Pedro Sánchez report card in Spanish investiture votes: twice unsuccessful (June 2016 and July 2019), and three times successful (the 2018 no-confidence vote against Mariano Rajoy, the second-ballot vote in January 2020 and today's vote)

Sánchez sells himself as the bulwark against the far-right

Much of Pedro Sánchez's speech this Wednesday - as well as that of the spokesperson of his parliamentary group, Patxi López, this Thursday - consisted of positioning the PSOE as the only alternative to the aggressive right-wing tension that has turned the streets of central Madrid into a battlefield between neo-Nazis and police for almost two weeks. Police used batons again on Calle Ferraz this Wednesday, on the night between the two parts of this investiture debate.

Feijóo went so far as to accuse Pedro Sánchez of "fraud" and "political corruption" for pushing through an amnesty law that was not in the PSOE electoral programme. The PP leader pleaded more than once to the acting Spanish PM to dissolve the lower house and call new elections. It was all the ammunition the Socialist leader needed to mock Feijóo once it was his turn to go up to the podium.

Sánchez laughed out loud at the leader of the opposition, after Feijóo's comment that he was not Spanish prime minister "because he didn't want to be" - in reference to not accepting the demands of Junts. "You are the first Spaniard to give up being leader of the government when you can be", said Sánchez between laughs.



Warning from Junts: "Don't push your luck"

The differences between the PSOE and Together for Catalonia regarding their agreement were confirmed this Wednesday and stood out in the first act of the investiture debate, in addition to highlighting the dependence that Pedro Sánchez will have from now on the party of exiled Catalan president Carles Puigdemont. In Sánchez's first speech, the leader of the PSOE asserted that the amnesty law will be "a pardon" for independence supporters, and not the recognition that the Spanish state has acted repressively against a democratic political movement. "You have not been brave", Míriam Nogueras scolded him, late on Wednesday. 

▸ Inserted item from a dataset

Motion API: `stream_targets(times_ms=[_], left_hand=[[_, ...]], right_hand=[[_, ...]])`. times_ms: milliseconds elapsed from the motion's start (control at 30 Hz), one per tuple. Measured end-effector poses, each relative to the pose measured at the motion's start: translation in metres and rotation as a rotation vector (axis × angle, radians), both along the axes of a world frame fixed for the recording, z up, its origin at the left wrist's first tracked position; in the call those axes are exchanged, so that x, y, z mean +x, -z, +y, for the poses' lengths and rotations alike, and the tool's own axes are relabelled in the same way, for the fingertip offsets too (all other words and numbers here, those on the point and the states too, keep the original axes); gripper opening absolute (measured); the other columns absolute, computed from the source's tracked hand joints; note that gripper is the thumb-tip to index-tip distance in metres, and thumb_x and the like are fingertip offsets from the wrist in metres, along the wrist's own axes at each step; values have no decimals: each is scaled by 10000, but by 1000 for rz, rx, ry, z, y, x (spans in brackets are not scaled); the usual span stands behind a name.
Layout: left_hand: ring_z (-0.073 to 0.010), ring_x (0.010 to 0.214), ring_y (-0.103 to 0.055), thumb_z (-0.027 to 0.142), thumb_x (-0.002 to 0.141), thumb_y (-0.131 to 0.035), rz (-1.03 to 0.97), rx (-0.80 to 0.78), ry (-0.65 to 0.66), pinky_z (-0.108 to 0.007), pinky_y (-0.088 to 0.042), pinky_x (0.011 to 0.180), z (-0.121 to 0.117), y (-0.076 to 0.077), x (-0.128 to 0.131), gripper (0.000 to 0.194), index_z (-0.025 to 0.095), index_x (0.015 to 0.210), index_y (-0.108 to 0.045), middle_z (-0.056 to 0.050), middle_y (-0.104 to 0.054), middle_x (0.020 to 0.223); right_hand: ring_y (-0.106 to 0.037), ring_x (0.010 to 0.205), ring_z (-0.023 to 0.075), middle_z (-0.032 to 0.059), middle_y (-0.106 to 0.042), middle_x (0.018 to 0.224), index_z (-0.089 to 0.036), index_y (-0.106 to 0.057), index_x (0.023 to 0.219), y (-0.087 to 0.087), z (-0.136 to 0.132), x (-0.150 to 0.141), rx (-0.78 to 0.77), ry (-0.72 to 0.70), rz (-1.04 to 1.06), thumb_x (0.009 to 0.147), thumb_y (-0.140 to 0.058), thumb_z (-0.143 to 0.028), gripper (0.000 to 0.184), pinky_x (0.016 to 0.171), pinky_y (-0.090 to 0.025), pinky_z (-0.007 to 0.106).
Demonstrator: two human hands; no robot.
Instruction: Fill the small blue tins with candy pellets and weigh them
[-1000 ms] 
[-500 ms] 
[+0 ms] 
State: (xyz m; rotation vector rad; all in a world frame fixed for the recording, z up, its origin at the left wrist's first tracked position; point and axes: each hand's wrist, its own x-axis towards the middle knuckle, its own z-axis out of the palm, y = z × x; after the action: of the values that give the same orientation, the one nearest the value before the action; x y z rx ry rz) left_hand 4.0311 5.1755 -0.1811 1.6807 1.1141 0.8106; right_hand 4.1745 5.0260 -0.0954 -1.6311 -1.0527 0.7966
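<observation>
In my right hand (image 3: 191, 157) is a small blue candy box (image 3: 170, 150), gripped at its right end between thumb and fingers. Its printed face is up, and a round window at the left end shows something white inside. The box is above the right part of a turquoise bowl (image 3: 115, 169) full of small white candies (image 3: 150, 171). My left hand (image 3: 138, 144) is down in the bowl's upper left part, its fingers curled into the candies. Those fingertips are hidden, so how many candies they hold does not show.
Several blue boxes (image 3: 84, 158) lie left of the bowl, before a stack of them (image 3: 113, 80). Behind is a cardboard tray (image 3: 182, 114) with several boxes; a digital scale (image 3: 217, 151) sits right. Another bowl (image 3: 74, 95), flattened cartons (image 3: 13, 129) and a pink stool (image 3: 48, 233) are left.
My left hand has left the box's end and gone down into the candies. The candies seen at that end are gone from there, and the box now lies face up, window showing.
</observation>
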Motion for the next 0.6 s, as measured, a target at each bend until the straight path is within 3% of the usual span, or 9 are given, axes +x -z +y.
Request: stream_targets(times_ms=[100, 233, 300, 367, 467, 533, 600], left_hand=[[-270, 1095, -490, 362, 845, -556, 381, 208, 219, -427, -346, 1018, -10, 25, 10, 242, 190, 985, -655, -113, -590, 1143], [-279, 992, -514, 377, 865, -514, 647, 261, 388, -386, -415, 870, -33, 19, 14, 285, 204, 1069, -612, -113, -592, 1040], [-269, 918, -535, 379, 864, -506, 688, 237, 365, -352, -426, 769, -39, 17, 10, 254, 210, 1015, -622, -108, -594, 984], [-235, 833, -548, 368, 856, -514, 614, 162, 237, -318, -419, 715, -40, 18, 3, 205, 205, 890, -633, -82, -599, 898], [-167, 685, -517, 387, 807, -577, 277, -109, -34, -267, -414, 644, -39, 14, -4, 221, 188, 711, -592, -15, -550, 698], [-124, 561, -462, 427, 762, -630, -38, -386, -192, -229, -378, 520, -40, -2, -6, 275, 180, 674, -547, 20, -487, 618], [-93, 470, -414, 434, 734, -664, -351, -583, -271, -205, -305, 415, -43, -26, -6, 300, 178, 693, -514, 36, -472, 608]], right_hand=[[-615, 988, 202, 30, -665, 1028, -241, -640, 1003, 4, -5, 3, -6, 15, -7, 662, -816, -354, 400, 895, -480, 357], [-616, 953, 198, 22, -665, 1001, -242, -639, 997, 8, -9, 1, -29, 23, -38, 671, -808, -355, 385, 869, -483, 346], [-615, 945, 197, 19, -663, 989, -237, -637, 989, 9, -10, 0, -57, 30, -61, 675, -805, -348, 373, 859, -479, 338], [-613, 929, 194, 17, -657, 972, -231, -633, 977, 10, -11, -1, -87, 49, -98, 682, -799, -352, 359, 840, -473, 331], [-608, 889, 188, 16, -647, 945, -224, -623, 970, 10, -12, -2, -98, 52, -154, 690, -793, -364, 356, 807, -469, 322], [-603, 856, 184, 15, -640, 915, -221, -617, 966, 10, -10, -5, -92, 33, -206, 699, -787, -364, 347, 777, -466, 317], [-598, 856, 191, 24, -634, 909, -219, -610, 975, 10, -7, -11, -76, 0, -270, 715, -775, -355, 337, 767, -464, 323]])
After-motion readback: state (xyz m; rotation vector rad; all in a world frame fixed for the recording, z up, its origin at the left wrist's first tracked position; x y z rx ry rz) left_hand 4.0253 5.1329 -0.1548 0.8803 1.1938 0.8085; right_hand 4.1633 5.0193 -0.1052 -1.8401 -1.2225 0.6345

"Don't try to push your luck because it won't work," Nogueras warned Sánchez. The leader of Junts in Madrid recalled some of the key points of the agreement between the PSOE and Junts, and underlined that the amnesty "is not a measure of grace" but a move to "dejudicialise politics". Sánchez's initial speech generated a lot of irritation in Junts, but the issue was resolved with a meeting between Nogueras and Santos Cerdán, number three of the PSOE.